Site-specific glycation of lens crystallins by ascorbic acid

• Published in: Biochimica et biophysica acta Vol. 1117; no. 2; pp. 207 - 215
• Main Authors: Ortwerth, Beryl J., Slight, Simon H., Prabhakaram, Malladi, Sun, Yiping, Smith, Jean B.
• Format: Journal Article
• Language: English
• Published: Amsterdam Elsevier B.V 15.09.1992; Elsevier
• Subjects: Amino Acid Sequence; Amino Acids - analysis; Animals; Ascorbic acid; Ascorbic Acid - metabolism; Binding Sites; Biological and medical sciences; Borohydrides - pharmacology; Cattle; Chromatography, High Pressure Liquid; Chymotrypsin - metabolism; Crystallins - isolation & purification; Crystallins - metabolism; Electrophoresis, Polyacrylamide Gel; Glucose - metabolism; Glycation; Glycosylation; Kinetics; Lens carboxymethylation; Lens diseases; Lens peptide; Macromolecular Substances; Mass Spectrometry; Medical sciences; Molecular Sequence Data; Ophthalmology; Pepsin A - metabolism; Peptide Fragments - chemistry; Peptide Fragments - isolation & purification; Peptide Fragments - metabolism; α-Crystallin; SDS-PAGE; Lens peptide; Ascorbic acid; CML; DTPA diethylenetriaminepentaacetic acid; MS; α-Crystallin; Lens carboxymethylation; Mass spectrometry; Glycation; HPLC; ASA; Animal model; Cataract; Bovine; Pathophysiology; Proteins; Eye disease; Vertebrata; Chemical modification; Mammalia; Crystallin; Lens; Artiodactyla; Ungulata; Molecular adduct
• ISSN: 0304-4165; 0006-3002; 1872-8006
• DOI: 10.1016/0304-4165(92)90081-5

The oxidation of ascorbic acid leads to the formation of several compounds which are capable of reacting with protein amino groups via a Maillard reaction.

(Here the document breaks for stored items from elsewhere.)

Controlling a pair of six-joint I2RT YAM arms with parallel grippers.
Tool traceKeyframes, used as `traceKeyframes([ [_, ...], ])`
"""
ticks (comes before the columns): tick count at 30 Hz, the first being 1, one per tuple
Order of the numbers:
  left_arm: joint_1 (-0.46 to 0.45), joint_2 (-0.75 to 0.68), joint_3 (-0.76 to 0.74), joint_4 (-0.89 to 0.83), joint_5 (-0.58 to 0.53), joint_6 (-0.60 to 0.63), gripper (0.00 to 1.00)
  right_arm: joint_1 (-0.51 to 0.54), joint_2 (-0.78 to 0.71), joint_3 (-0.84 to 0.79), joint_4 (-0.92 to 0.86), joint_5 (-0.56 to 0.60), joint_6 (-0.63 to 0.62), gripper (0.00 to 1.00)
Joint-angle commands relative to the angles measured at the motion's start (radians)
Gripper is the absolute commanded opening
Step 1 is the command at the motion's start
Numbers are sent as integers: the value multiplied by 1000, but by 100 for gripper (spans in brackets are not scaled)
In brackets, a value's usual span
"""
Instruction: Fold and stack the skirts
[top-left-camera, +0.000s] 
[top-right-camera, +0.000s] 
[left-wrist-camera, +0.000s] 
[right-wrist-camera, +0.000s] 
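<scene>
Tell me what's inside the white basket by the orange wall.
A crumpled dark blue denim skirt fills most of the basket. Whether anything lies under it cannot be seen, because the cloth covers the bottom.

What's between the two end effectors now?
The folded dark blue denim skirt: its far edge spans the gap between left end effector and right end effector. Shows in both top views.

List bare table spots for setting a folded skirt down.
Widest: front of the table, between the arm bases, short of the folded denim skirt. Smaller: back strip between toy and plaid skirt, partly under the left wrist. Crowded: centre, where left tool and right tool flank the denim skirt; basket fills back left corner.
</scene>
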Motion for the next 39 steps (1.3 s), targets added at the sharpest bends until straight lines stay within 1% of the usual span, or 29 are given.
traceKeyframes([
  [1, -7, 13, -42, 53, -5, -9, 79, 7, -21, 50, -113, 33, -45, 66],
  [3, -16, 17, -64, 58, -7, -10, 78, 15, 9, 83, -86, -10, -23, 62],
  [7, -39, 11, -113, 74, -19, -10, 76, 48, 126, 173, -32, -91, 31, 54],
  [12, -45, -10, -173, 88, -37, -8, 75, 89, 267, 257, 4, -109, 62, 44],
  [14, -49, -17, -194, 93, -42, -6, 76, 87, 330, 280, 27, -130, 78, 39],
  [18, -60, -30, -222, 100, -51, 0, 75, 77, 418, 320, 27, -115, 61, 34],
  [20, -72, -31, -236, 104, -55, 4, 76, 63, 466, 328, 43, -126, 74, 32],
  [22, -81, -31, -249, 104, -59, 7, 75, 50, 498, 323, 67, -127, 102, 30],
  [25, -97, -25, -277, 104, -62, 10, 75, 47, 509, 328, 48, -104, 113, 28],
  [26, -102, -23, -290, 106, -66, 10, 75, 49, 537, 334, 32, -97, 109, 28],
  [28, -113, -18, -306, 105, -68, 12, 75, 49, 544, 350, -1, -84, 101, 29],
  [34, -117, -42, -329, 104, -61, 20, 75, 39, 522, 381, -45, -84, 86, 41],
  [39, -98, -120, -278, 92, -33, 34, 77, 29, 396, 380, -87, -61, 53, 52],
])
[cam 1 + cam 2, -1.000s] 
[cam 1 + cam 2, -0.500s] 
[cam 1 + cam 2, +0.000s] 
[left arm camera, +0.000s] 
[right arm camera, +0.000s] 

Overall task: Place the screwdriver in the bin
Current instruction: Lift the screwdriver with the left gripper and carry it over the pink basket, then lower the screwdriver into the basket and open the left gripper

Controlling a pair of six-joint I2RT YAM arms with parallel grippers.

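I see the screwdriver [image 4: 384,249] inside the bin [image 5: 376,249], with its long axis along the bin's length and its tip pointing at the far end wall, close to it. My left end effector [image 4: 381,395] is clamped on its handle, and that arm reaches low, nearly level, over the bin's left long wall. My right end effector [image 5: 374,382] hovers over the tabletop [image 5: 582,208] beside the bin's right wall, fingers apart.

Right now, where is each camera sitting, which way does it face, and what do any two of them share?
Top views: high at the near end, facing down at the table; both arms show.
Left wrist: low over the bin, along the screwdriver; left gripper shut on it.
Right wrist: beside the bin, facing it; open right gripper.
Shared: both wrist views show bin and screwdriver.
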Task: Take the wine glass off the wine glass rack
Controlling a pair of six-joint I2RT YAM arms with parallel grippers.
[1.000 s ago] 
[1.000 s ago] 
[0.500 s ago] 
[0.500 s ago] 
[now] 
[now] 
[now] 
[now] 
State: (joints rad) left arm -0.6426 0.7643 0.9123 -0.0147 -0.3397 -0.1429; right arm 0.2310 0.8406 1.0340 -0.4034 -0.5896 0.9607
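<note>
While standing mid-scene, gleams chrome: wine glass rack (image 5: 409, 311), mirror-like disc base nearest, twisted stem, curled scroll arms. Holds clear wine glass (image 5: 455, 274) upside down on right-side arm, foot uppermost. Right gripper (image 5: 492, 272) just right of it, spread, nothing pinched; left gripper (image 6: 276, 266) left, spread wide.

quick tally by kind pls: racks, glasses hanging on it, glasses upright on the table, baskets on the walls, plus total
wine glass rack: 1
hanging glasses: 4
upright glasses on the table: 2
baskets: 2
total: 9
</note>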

Radioactivity from [1- 14C]ascorbic acid was linearly incorporated into lens crystallins over a 10 day period in the presence of NaCNBH 3. This rate of incorporation was 6–7-fold more rapid than that obtained with [[ 14C]glucose under the same conditions. SDS-PAGE showed a linear incorporation into all the cyrstallin subunits. [1- 14]Ascorbic acid-label led α-crystallin was separated into into its component A and B subunits, and each was digested with chymotrypsin. HPLC peptide analysis showed a differential labelling of the various lysine residues. Analysis of the peptides by mass spectrometry allowed the identification of the sites and the extent of modification. These values ranged from 6% for Lys-78 to 36% for Lys-11 in the A subunit and from 5% for Lys-82 to an average of 38% for the peptide containing Lys-166, Lys-174 and Lys-175 in the B subunit. Amino acid analysis demonstrated a single modification reaction producing N ϵ -(carboxymethyl)lysine. This agreed with the mass increase of 58 observed for each modified peptide.